**Assignment**
When you reach the line containing "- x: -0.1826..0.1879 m" in the records below, start copying exactly, and stop once you have copied the line containing "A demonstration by".

(Supplied entries Opens)

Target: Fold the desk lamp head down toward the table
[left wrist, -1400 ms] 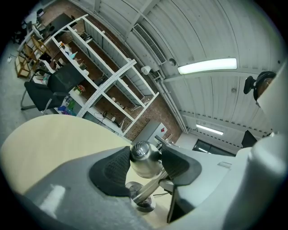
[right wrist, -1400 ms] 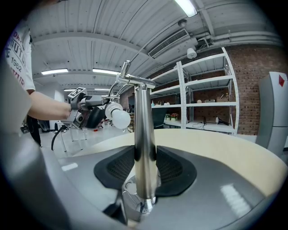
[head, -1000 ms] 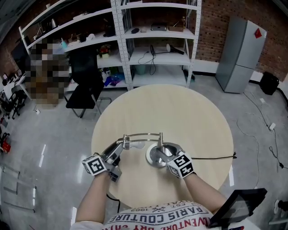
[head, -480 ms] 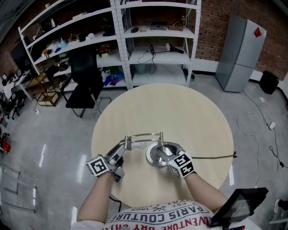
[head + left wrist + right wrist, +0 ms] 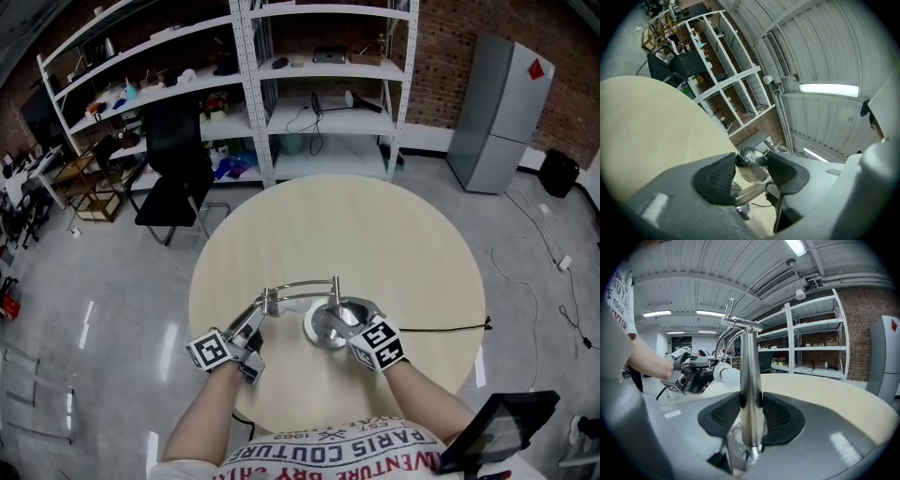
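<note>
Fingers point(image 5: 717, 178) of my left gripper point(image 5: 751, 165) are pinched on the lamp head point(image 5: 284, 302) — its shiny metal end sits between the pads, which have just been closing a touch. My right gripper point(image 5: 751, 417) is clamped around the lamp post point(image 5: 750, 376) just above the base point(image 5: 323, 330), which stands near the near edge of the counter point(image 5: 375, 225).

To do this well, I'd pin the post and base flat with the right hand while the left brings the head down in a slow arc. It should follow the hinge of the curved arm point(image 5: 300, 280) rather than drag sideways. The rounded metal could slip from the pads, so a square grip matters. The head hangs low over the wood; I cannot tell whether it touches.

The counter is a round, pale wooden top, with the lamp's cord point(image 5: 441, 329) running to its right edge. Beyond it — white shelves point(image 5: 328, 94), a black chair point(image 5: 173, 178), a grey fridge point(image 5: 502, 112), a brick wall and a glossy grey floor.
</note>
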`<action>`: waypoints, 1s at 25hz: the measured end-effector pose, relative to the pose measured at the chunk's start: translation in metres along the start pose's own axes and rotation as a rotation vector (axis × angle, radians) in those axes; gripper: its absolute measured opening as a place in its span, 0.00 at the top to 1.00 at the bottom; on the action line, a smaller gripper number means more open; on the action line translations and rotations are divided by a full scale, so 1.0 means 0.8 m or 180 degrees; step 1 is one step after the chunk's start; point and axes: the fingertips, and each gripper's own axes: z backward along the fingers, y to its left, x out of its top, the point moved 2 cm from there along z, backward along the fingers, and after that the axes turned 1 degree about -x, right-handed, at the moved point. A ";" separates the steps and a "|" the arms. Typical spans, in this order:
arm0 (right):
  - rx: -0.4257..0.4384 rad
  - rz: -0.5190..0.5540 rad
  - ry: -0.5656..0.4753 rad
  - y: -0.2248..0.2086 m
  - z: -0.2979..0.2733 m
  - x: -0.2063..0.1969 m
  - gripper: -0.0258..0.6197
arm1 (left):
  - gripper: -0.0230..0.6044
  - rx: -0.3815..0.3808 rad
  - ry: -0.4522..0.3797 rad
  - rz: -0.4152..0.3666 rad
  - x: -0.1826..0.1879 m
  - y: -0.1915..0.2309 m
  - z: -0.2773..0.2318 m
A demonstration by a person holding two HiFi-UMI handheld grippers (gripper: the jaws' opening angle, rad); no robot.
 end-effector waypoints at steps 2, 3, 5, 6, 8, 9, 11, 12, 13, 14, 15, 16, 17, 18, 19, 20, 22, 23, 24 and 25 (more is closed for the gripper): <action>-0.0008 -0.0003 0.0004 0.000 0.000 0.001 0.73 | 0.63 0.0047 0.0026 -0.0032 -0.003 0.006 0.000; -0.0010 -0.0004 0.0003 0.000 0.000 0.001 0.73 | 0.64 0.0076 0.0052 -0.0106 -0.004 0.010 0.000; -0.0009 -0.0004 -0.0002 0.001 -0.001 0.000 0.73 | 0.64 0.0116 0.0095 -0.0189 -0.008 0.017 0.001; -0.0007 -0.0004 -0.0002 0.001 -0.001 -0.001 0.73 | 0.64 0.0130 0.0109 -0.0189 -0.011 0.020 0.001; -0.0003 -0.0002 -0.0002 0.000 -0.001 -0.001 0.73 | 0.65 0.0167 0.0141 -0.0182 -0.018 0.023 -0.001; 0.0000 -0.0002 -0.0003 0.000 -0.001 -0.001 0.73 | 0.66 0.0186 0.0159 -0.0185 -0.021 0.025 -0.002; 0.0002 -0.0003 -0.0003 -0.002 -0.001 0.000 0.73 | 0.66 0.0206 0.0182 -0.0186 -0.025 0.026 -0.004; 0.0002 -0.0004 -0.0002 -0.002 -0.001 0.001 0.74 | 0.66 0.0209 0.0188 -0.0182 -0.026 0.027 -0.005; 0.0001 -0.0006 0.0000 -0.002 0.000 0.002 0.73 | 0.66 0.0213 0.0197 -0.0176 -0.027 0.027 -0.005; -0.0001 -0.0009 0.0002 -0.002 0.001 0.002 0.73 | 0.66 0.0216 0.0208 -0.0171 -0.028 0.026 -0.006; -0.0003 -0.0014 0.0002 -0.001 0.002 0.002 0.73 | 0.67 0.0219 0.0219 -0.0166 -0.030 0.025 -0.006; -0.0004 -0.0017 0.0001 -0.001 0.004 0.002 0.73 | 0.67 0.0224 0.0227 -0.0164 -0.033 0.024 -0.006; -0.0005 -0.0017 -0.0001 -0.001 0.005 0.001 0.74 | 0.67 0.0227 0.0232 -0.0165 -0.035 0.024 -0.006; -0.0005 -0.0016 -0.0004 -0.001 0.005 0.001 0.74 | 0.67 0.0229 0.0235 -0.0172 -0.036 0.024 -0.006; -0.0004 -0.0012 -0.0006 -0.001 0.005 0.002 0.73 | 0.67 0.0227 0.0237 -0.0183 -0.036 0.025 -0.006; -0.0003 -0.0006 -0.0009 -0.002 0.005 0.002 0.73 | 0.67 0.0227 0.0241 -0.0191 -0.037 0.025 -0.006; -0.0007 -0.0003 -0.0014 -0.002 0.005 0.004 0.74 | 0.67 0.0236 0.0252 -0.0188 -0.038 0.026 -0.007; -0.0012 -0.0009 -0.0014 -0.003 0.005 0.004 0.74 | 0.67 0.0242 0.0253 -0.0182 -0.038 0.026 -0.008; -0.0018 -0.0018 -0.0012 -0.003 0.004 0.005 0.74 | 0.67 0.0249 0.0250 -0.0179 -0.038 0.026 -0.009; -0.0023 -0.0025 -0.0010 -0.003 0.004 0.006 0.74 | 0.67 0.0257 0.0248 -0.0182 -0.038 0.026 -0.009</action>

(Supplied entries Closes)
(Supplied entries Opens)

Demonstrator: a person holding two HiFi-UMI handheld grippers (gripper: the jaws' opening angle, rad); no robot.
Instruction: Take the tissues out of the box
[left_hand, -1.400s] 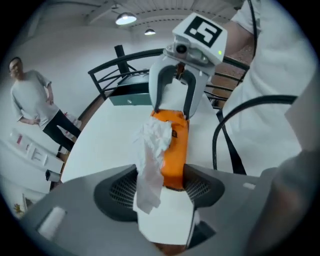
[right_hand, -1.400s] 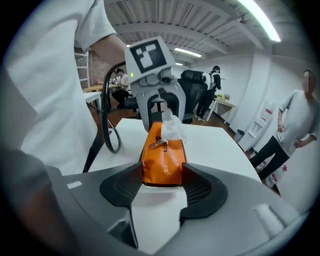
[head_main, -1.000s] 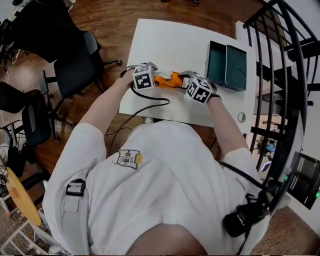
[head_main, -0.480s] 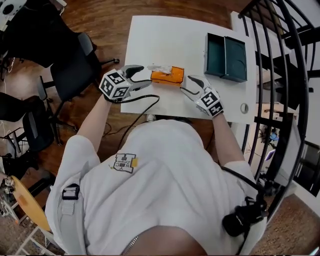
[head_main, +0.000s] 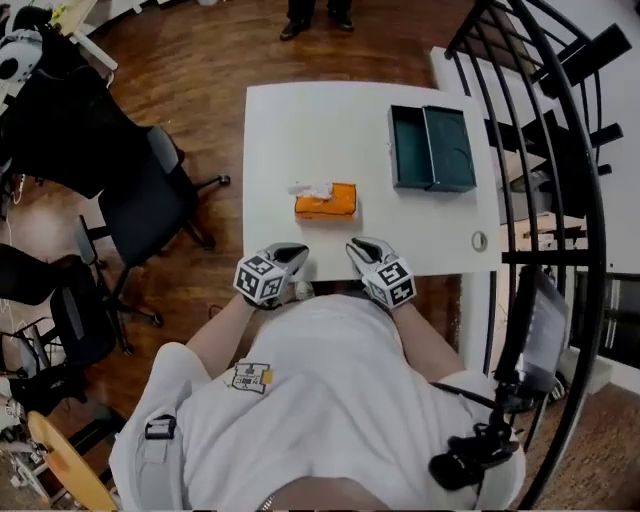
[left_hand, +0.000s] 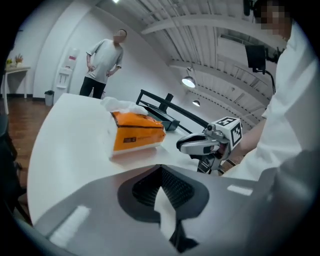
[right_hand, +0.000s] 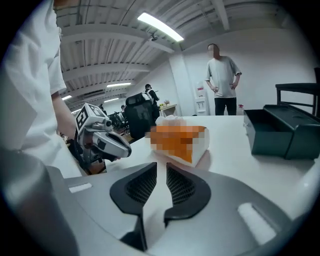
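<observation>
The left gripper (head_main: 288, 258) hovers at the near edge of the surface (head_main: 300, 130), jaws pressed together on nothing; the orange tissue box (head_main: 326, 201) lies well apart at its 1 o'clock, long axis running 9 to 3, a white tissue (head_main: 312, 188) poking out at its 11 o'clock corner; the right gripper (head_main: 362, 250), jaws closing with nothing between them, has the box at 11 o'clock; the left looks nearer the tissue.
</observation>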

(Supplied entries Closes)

**Task result**
  - x: -0.1826..0.1879 m
  - y: -0.1915..0.2309 m
  - z: -0.2773..0.2318 m
A demonstration by a person holding two HiFi-UMI handheld grippers (gripper: the jaws' opening angle, rad); no robot.

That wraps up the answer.